What to produce:
Give back the full listing, exactly as it is.
============
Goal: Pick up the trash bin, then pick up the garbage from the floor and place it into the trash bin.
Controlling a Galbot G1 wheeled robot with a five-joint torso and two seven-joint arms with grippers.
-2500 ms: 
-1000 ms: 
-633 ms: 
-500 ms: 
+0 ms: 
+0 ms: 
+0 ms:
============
Answer space:
Goal: Pick up the trash bin, then pick up the garbage from the floor and place it into the trash bin.
Controlling a Galbot G1 wheeled robot with a five-joint torso and two seven-joint arms with grippers.
-2500 ms: 
-1000 ms: 
-633 ms: 
-500 ms: 
+0 ms: 
+0 ms: 
+0 ms:

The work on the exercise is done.